Um investidor precisa de saber, desde logo, para que se destina um aumento de capital: é para colmatar prejuízos (imparidades) da empresa ou para investir no seu crescimento orgânico, em investigação e desenvolvimento, em novas fábricas? Os investidores com visão de longo prazo estarão menos propensos para acompanhar o aumento de capital e entrar com "capital novo" na empresa se o objetivo não for investimento. Os investidores de curto prazo pretendem apenas ganhar com as variações das cotações ao dia ou ao minuto e com a arbitragem entre preços.

Mas alguns investidores tendem a julgar o mérito da operação pelo preço: quanto menor for o preço de emissão do aumento de capital, mais baixo estarão a comprar, logo com mais benefício! A maior parte dos investidores particulares tem estas dúvidas.

Na verdade, quanto mais baixo for o preço de emissão, maior será o preço dos direitos cedidos para se poder comprar a esse preço de emissão. Estaremos a comprar ao preço de emissão acrescido do montante necessário em direitos a esse aumento de capital.

Existe a perceção errada de que quanto menor for o preço de emissão das novas ações, mais pressionados estarão os acionistas a acompanhar o aumento de capital para não verem diluída a sua posição.
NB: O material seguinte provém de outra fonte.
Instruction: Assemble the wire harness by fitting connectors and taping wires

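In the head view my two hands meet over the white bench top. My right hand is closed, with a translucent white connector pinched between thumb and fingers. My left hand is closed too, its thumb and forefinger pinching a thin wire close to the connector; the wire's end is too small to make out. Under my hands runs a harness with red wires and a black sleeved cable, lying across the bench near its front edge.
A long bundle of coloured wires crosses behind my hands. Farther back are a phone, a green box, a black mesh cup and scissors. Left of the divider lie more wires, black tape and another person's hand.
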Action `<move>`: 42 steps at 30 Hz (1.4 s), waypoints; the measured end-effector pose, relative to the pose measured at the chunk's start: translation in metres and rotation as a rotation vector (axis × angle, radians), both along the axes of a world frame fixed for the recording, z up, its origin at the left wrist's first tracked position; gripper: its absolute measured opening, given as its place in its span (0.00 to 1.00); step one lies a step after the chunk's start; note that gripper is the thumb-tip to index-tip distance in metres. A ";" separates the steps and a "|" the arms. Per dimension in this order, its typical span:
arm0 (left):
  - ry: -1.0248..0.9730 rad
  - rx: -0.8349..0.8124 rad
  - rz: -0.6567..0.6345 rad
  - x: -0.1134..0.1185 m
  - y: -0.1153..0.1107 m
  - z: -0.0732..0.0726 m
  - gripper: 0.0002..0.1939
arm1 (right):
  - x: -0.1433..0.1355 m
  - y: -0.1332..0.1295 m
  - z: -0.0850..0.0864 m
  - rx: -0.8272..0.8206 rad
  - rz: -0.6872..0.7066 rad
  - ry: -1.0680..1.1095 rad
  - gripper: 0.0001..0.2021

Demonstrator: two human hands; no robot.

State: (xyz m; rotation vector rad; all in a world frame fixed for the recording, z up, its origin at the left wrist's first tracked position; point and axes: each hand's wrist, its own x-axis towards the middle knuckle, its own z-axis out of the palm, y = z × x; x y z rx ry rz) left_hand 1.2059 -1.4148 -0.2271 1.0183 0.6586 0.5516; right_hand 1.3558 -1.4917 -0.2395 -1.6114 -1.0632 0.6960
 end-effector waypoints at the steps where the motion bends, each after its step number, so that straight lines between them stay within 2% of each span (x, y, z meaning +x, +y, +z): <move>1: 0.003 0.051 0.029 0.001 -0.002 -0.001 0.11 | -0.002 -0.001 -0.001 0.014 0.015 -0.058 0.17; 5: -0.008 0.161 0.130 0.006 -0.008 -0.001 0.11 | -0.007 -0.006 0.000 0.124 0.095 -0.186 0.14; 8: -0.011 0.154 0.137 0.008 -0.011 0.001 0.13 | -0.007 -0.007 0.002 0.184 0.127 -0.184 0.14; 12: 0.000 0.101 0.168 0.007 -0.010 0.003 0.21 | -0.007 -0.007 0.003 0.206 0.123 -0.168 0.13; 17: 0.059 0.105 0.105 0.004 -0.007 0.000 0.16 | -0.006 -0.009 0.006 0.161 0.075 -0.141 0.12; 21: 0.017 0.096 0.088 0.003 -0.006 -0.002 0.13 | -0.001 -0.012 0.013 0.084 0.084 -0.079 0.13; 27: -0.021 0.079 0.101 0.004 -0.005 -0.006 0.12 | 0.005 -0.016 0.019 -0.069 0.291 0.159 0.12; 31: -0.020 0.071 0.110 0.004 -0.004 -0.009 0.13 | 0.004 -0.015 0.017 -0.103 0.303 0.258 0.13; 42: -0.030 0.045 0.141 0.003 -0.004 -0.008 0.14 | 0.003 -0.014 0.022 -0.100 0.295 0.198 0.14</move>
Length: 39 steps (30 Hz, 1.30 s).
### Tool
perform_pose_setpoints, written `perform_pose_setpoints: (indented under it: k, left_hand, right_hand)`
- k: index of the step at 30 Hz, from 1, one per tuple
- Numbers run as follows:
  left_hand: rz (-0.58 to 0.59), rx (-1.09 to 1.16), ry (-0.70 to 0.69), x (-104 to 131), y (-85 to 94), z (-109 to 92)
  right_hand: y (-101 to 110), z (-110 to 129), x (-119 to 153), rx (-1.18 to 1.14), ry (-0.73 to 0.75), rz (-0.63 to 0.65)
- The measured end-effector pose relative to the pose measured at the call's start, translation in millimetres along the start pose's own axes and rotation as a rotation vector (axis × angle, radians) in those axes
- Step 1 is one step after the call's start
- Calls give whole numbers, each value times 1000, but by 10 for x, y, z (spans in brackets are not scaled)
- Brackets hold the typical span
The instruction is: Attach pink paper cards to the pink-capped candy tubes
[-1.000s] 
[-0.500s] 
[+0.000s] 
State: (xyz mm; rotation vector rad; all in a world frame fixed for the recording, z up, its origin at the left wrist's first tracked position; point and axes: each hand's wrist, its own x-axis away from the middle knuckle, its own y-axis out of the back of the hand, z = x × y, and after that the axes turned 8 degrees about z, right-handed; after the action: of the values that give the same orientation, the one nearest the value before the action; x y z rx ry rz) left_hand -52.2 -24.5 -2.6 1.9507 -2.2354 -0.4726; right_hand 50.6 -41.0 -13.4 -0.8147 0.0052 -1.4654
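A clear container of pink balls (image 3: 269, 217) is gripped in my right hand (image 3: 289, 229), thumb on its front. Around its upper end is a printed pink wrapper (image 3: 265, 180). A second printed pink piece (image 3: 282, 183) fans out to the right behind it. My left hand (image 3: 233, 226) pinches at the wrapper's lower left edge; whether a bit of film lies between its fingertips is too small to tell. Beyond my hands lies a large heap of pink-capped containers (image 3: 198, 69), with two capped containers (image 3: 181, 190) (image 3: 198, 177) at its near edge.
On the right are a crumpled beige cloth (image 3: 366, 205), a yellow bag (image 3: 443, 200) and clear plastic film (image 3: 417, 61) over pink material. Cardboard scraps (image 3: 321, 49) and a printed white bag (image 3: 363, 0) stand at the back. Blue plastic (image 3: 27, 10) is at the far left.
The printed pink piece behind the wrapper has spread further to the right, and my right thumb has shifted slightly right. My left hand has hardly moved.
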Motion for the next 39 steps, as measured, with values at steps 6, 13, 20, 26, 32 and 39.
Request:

Mas podem sempre vender os direitos mais caros e o valor é sempre igual. O fator relevante é o montante de dinheiro que a empresa pretende levantar, e… o preço de emissão é indiferente.
O novo preço das ações após o destaque dos direitos, o aludido ajuste do aumento de capital, não é mais do que uma média ponderada: ações antigas à cotação antes do ajuste e as novas ações ao preço de emissão, a dividir pelo total de ações novas e antigas.

Paulo Rosa, Jornal "Vida Económica", 3 de março 2017



O cálculo do valor teórico do direito nada mais é do que do que a multiplicação dos números de novas ações pela diferença entre a cotação da ação após destaque do direito e o preço de emissão.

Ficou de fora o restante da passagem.